Nicht referenzbasierte mRNA-Sequenzierungs-NGs
Merkmale
● Erfassung von Poly -mRNA vor der Vorbereitung der Bibliothek
● unabhängig von jedem Referenzgenom: Basierend auf der De-novo-Zusammenstellung von Transkripten eine Liste von Unigenen, die mit mehreren Datenbanken kommentiert werden (NR, Schweizerisch, COG, KOG, Eierlikör, PFAM, GEG, KEGG)
● umfassende bioinformatische Analyse der Genexpression und Transkriptstruktur
Servicevorteile
●Umfangreiches Fachwissen: Mit einer Erfolgsbilanz bei der Verarbeitung von über 600.000 Proben bei BMKgene, die verschiedene Stichprobentypen wie Zellkulturen, Gewebe und Körperflüssigkeiten umfasst, bringt unser Team jedem Projekt eine Fülle von Erfahrung ein. Wir haben über 100.000 mRNA-Seq-Projekte in verschiedenen Forschungsbereichen erfolgreich abgeschlossen.
●Strenge Qualitätskontrolle: Wir implementieren Kernkontrollpunkte in allen Stufen, von der Proben- und Bibliotheksvorbereitung bis hin zur Sequenzierung und Bioinformatik. Diese akribische Überwachung sorgt für die Bereitstellung konsequent hochwertiger Ergebnisse.
● Umfassende Annotation: Wir verwenden mehrere Datenbanken, um die differentiell exprimierten Gene (DEGs) funktional zu kommentieren und die entsprechende Anreicherungsanalyse durchzuführen.
●Unterstützung nach dem Verkauf: Unser Engagement geht über den Abschluss des Projekts mit einem 3-monatigen Nachverkaufsdauer hinaus. Während dieser Zeit bieten wir Projekt-Follow-up, Fehlerbehebung und Q & A-Sitzungen an, um alle Abfragen im Zusammenhang mit den Ergebnissen zu beheben.
Probenanforderungen und Lieferung
| Bibliothek | Sequenzierungsstrategie | Daten empfohlen | Qualitätskontrolle |
| Poly A angereichert | Illumina PE150 DNBSEQ-T7 | 6-10 GB | Q30 ≥ 85% |
Beispielanforderungen:
Nukleotide:
| Conc. (Ng/μl) | Menge (μg) | Reinheit | Integrität |
| ≥ 10 | ≥ 0,2 | OD260/280 = 1,7-2,5 OD260/230 = 0,5-2,5 Begrenzte oder keine Protein- oder DNA -Kontamination auf Gel. | Für Pflanzen: Rin ≥ 4,0; Für Tiere: Rin ≥ 4,5; 5,0 ≥ 28s/18s ≥ 1,0; begrenzte oder keine Grundlinienerhebung |
● Pflanzen:
Wurzel, Stamm oder Blütenblatt: 450 mg
Blatt oder Samen: 300 mg
Frucht: 1,2 g
● Tier:
Herz oder Darm: 300 mg
Eingeweide oder Gehirn: 240 mg
Muskel: 450 mg
Knochen, Haare oder Haut: 1g
● Arthropoden:
Insekten: 6g
Crustacea: 300 mg
● Vollblut: 1 Röhre
● Zellen: 106 Zellen
Empfohlene Probenzustellung
Behälter: 2 ml Zentrifugenrohr (Zinnfolie wird nicht empfohlen)

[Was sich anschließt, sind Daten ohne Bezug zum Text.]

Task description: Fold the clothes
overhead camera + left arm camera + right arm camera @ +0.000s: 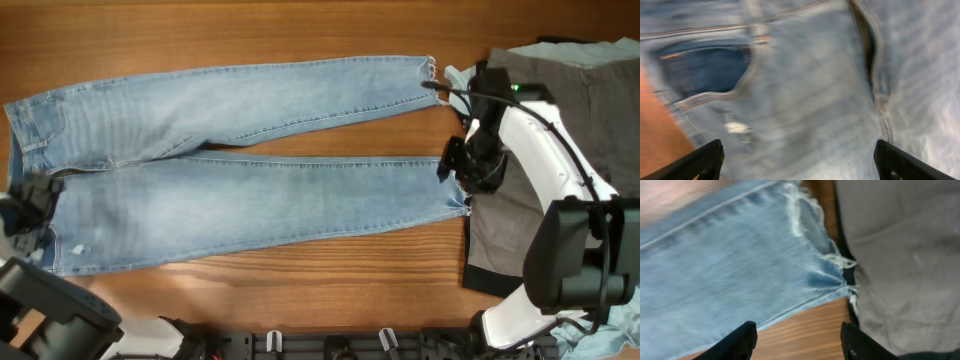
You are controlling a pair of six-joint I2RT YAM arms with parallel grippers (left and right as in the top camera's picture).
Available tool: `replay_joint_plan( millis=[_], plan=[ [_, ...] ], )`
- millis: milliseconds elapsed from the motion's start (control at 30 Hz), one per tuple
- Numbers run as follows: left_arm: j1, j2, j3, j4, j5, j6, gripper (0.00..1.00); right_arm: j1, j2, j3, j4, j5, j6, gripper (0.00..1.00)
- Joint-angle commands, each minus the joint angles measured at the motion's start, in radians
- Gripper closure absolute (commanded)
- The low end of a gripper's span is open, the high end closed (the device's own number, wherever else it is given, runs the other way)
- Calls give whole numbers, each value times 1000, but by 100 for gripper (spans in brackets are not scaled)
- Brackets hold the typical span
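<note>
Light-blue jeans (250, 170) lie flat on the wooden surface (300, 30), legs pointing right. Left gripper (799, 161) over the waist near a pocket, jaws spread wide. Right gripper (797, 339) over the frayed lower hem, jaws apart, beside the grey shorts (905, 255).

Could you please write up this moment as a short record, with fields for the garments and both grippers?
jeans: light-blue denim, spread flat, waist at left, legs running right
left gripper: open, above the waist end, near a pocket
right gripper: open, above the frayed hem of the nearer leg
grey shorts: at right beside the hems, partly under the right arm
table: wooden
fold: not yet started
</note>
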Motion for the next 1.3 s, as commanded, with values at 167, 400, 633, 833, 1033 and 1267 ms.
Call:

Beispielkennzeichnung: Gruppe+Replikat zB A1, A2, A3; B1, B2, B3.
Lieferung:
1. Trockeneis: Proben müssen in Beutel gepackt und in Trockeneis begraben werden.
2. RNAsable -Röhrchen: RNA -Proben können in RNA -Stabilisierungsrohr (z. B. RNAsable®) getrocknet und in Raumtemperatur versendet werden.
Service Work Flow
Experimententwurf
Probenabgabe
RNA -Extraktion
Bibliothekskonstruktion
Sequenzierung
Datenanalyse
Nachverkaufsdienste
Bioinformatik
Transkriptomanordnung und Unigene -Auswahl
Unigen -Annotation
Probenkorrelation und Bewertung biologischer Replikate
Differentiell exprimierte Gene (DEGs)
Funktionale Annotation von DEGs
Funktionsanreicherung von DEGs
Untersuchen Sie die Fortschritte, die durch die eukaryotischen NGS -mRNA -Sequenzierungsdienste von BMKgene durch eine kuratierte Sammlung von Veröffentlichungen erleichtert wurden.
Shen, F. et al. (2020) 'De-novo Transkriptom-Assemblierung und geschlechtsspezifische Genexpression in den Gonaden von Amur-Wels (Silurus asotus), Genomics, 112 (3), S. 2603–2614. doi: 10.1016/j.ygeno.2020.01.026.
Zhang, C. et al. (2016) 'Transkriptomanalyse des Saccharose -Stoffwechsels während der Gliebensschwellung und -entwicklung in Zwiebeln (Allium cepa L.)', Grenzen in Plant Science, 7 (September), p. 212763. Doi: 10.3389/fpls.2016.01425/bibtex.
Zhu, C. et al. (2017) 'De -novo -Versammlung, Charakterisierung und Annotation für das Transkriptom von Sarcocheilthys sinensis', PLOS ONE, 12 (2). doi: 10.1371/journal.pone.0171966.
Zou, L. et al. (2021) 'De -novo -Transkriptomanalyse liefert Einblicke in die Salztoleranz von Podocarpus macrophyllus unter Salzgehaltstress', BMC Plant Biology, 21 (1), S. 1–17. doi: 10.1186/s12870-021-03274-1/figures/9.